Processes the circulation files to produce the final datasets

library(knitr)
setwd("/home/rburke/oboc/src/")
read_chunk("circulation.R")

Load the project constants

setwd("/home/rburke/oboc/src/")
source("params.R")

Load the libraries

library(plyr)

# --- LOAD_TRANS ----
# Loading function
# i: Index into the BOOK_PATHS data frame (see params.R)
load_transactions <- function(book) {
  file <- BOOK_PATHS[BOOK_PATHS$Book==book,2]
  path.in <- paste(RCR_DATA, file, "transactions.txt", sep="")
  df <- read.csv(path.in, sep="|", stringsAsFactors = F)
  return (df)
}

Defining functions for managing the data

Load the transaction data

Create a canonical data frame for circulation data. This is necessary because the transaction files do not use the same fields.

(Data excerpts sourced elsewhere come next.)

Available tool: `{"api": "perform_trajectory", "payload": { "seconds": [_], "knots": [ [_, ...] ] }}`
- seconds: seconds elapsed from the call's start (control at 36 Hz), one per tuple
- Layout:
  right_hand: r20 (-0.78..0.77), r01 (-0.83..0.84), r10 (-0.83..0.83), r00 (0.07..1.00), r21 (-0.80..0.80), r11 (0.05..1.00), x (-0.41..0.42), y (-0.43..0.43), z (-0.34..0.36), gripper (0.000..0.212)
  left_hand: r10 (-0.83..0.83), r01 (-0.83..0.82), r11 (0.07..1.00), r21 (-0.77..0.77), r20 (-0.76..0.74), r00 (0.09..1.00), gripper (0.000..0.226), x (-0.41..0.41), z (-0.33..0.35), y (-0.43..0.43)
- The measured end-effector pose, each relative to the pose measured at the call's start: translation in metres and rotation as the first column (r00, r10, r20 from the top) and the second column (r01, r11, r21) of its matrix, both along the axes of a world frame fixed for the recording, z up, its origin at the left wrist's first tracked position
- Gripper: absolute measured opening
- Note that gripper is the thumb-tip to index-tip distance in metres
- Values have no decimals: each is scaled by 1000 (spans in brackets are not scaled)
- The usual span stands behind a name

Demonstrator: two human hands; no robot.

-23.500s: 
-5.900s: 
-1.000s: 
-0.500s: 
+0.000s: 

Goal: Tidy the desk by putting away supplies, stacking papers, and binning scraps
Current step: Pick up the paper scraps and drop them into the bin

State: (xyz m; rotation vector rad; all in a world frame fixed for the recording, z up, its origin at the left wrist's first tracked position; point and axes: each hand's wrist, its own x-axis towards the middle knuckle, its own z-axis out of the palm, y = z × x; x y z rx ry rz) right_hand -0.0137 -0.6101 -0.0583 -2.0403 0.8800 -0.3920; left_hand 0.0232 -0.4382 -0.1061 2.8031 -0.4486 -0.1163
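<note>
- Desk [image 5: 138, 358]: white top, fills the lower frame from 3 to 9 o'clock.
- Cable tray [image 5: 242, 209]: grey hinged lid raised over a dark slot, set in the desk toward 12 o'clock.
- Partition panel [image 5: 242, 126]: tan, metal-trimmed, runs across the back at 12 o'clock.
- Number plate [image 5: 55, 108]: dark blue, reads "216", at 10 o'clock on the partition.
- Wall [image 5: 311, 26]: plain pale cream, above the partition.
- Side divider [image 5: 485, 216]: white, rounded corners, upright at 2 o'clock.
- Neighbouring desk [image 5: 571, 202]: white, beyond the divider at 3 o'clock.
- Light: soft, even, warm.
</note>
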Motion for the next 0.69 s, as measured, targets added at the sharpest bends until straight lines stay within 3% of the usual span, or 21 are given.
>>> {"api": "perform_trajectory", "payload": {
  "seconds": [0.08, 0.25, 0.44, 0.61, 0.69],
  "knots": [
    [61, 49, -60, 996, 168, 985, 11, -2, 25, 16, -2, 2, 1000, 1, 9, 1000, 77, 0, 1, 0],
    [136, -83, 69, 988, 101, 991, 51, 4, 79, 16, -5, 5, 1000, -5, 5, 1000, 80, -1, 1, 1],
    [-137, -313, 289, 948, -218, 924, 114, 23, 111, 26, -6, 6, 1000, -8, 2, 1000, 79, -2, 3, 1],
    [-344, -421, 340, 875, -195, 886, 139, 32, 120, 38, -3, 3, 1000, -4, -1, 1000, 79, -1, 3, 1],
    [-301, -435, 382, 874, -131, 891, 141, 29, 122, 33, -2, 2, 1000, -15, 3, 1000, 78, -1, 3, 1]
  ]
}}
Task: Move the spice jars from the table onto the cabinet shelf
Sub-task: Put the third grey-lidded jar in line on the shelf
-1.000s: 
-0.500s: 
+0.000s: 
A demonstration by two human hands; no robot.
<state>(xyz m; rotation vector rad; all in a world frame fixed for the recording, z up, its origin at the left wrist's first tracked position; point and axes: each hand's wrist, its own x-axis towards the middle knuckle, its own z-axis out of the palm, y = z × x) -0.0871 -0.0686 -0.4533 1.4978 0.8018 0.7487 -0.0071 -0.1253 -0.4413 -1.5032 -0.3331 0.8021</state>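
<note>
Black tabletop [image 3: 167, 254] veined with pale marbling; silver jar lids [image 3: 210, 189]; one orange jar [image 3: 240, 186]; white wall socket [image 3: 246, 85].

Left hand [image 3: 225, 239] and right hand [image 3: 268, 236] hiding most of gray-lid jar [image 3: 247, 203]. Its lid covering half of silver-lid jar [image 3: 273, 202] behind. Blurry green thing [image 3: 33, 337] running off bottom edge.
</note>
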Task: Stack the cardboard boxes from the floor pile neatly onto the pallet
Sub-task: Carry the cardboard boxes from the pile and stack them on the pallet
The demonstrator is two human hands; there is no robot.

# Canonicalize transactions
# Keep only TIMESTAMP, ENVBRANCH, and TRANSACTIONTYPE columns.
# Rename these to "Date", "Code", and "Type"
# Note that the files are not all saved with the same naming convention
canonicalize_transactions <- function(book, df) {
  if (book %in% c("AM", "GB", "TC")) {
    df.canon <- df[,c("TIMESTAMP", "ENVBRANCH", "TRANSACTIONTYPE")]
    df.canon <- rename(df.canon, replace=c("TIMESTAMP"="Date",
                                           "ENVBRANCH"="Code",
                                           "TRANSACTIONTYPE"="Type"))
    # These books have slightly different naming conventions
  } else if (book %in% c("BT", "WS", "KC")) {
    df.canon <- df[,c("TIME_STAMP", "BRANCH", "TYPE")]
    df.canon <- rename(df.canon, replace=c("TIME_STAMP"="Date",
                                           "BRANCH"="Code",
                                           "TYPE"="Type"))
  } else {
    stop(paste("Unknown book: ", book, sep=""))
  }
  return (df.canon)
}

Filter out the transactions other than checkouts and holds.

# Transaction filter
# Remove the transactions that are among the allowed types
transaction_filter <- function (df, types) {
  df <- df[(df$Type %in% types),]
  
  return (df)
}

Filter the branches using the BRANCHES_IGNORABLE data

# Branch filter
# Fix the branch data for the North Austin problem
# Remove the branches that we're not using
branch_filter <- function (df) {
  if (any(is.na(df$Code))) {
    df[is.na(df$Code),]$Code <- "NoA"
  }

  df <- df[!(df$Code %in% BRANCHES_IGNORABLE),]
  
  return (df)
}

Converts the time fields to Date objects. Creates the date offset column using the difference between the transaction time and the book release date. Filters the transaction to include only those between min and max times.

# Time filter
time_filter <- function (book, df, min, max) {
  # Look up the date of the book release
  date <- BOOK_LAUNCH[BOOK_LAUNCH$Book==book,2]
  datePx <- as.POSIXct(as.Date(date))
  if (book %in% c("AM", "GB", "KC","TC")) {
    dateFormat <- "%Y/%m/%d"
  } else {
    dateFormat <- "%m/%d/%Y"
  }
  # Create a date offset column, which is date - release date
  df$DateOffset <- difftime(as.POSIXct(as.Date(df$Date, format=dateFormat)), 
                            datePx, 
                            units="days")
  # Remove transactions before min
  df <- df[df$DateOffset>=min,]
  
  # Remove transactions after max
  df <- df[df$DateOffset<=max,]
  
  return (df)
}

The main function

Loads and process the transaction data.

# Processes all the transactions into a single data frame
event_transactions <- function(types, min, max) {
  trans.files <- list()

  for (book in BOOK_PATHS[,1]) {
    df <- load_transactions(book)
    df.canon <- canonicalize_transactions(book, df)
    df.branch <- branch_filter(df.canon)
    df.trans <- transaction_filter(df.branch, types)
    df.time <- time_filter(book, df.trans, min, max)
  
    trans.files[[book]] <- df.time
  }

  # Assemble all the listed data frames into one. 
  transdf <- ldply(trans.files, .id="Book")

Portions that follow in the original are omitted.